**Required action**
Give a verbatim copy of the data, leaving the pictures out.

══ Information provided ══

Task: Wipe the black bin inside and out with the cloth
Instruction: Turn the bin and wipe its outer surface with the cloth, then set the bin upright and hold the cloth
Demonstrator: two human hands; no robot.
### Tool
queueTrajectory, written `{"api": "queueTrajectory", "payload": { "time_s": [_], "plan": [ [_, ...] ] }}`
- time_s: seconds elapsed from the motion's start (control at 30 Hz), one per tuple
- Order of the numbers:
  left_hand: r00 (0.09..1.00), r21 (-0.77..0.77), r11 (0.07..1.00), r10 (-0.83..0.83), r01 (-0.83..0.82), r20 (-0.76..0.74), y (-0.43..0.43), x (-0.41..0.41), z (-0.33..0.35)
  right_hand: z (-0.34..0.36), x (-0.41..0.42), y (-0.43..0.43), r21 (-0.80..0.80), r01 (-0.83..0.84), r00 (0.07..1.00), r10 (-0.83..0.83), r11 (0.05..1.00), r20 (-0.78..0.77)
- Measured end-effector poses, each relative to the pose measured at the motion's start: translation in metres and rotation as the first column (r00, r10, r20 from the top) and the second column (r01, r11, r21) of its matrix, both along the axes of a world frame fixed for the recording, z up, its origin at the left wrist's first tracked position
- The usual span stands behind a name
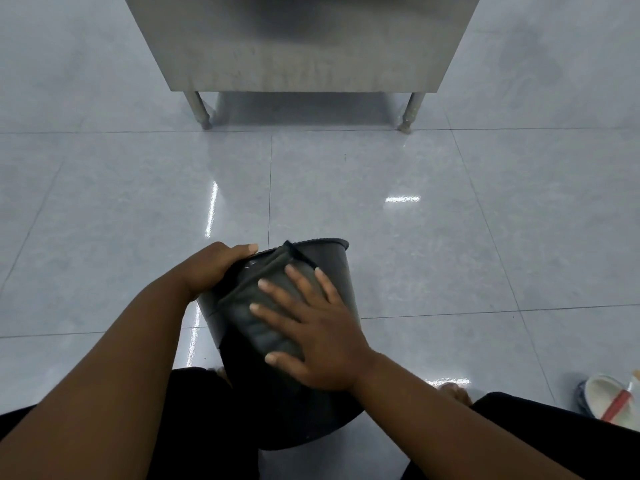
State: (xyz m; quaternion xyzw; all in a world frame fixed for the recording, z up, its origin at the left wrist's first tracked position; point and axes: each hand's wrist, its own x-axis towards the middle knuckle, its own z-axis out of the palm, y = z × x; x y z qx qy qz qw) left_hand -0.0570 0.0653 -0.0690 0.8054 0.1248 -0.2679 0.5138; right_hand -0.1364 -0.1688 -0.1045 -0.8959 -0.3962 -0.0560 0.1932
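The black bin lies tilted between my legs, with its narrow ribbed end pointing away from me and its wide end near my lap. A dark grey cloth is draped over the bin's upper outer wall. My right hand lies flat on the cloth with fingers spread, pressing it against the bin. My left hand grips the bin's far left edge, thumb over the top. The bin's inside is hidden.
A stainless-steel cabinet on short legs stands ahead on the glossy grey tiled floor. A white sandal with a red strap lies at the right edge, near my bare foot.
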Motion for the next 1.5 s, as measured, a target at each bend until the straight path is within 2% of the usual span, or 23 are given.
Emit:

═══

**Reply to the exercise**
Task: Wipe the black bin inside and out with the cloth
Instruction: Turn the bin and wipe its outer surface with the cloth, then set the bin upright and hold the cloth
Demonstrator: two human hands; no robot.
### Tool
queueTrajectory, written `{"api": "queueTrajectory", "payload": { "time_s": [_], "plan": [ [_, ...] ] }}`
- time_s: seconds elapsed from the motion's start (control at 30 Hz), one per tuple
- Order of the numbers:
  left_hand: r00 (0.09..1.00), r21 (-0.77..0.77), r11 (0.07..1.00), r10 (-0.83..0.83), r01 (-0.83..0.82), r20 (-0.76..0.74), y (-0.43..0.43), x (-0.41..0.41), z (-0.33..0.35)
  right_hand: z (-0.34..0.36), x (-0.41..0.42), y (-0.43..0.43), r21 (-0.80..0.80), r01 (-0.83..0.84), r00 (0.07..1.00), r10 (-0.83..0.83), r11 (0.05..1.00), r20 (-0.78..0.77)
- Measured end-effector poses, each relative to the pose measured at the motion's start: translation in metres and rotation as the first column (r00, r10, r20 from the top) and the second column (r01, r11, r21) of its matrix, both along the axes of a world frame fixed for the recording, z up, its origin at the left wrist's first tracked position
- The usual span stands behind a name
State: (xyz m; quaternion xyzw; all in a world frame fixed for the recording, z up, its origin at the left wrist's first tracked position; point and axes: each hand's wrist, its own x-axis towards the middle knuckle, its own z-axis out of the palm, y = z × x; x y z qx qy qz qw) left_hand -0.0570 0.0653 -0.0690 0.8054 0.1248 -0.2679 0.5138; right_hand -0.1364 -0.1688 -0.1045 -0.8959 -0.3962 -0.0560 0.1932
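The black bin lies tilted between my legs, with its narrow ribbed end pointing away from me and its wide end near my lap. A dark grey cloth is draped over the bin's upper outer wall. My right hand lies flat on the cloth with fingers spread, pressing it against the bin. My left hand grips the bin's far left edge, thumb over the top. The bin's inside is hidden.
A stainless-steel cabinet on short legs stands ahead on the glossy grey tiled floor. A white sandal with a red strap lies at the right edge, near my bare foot.
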Motion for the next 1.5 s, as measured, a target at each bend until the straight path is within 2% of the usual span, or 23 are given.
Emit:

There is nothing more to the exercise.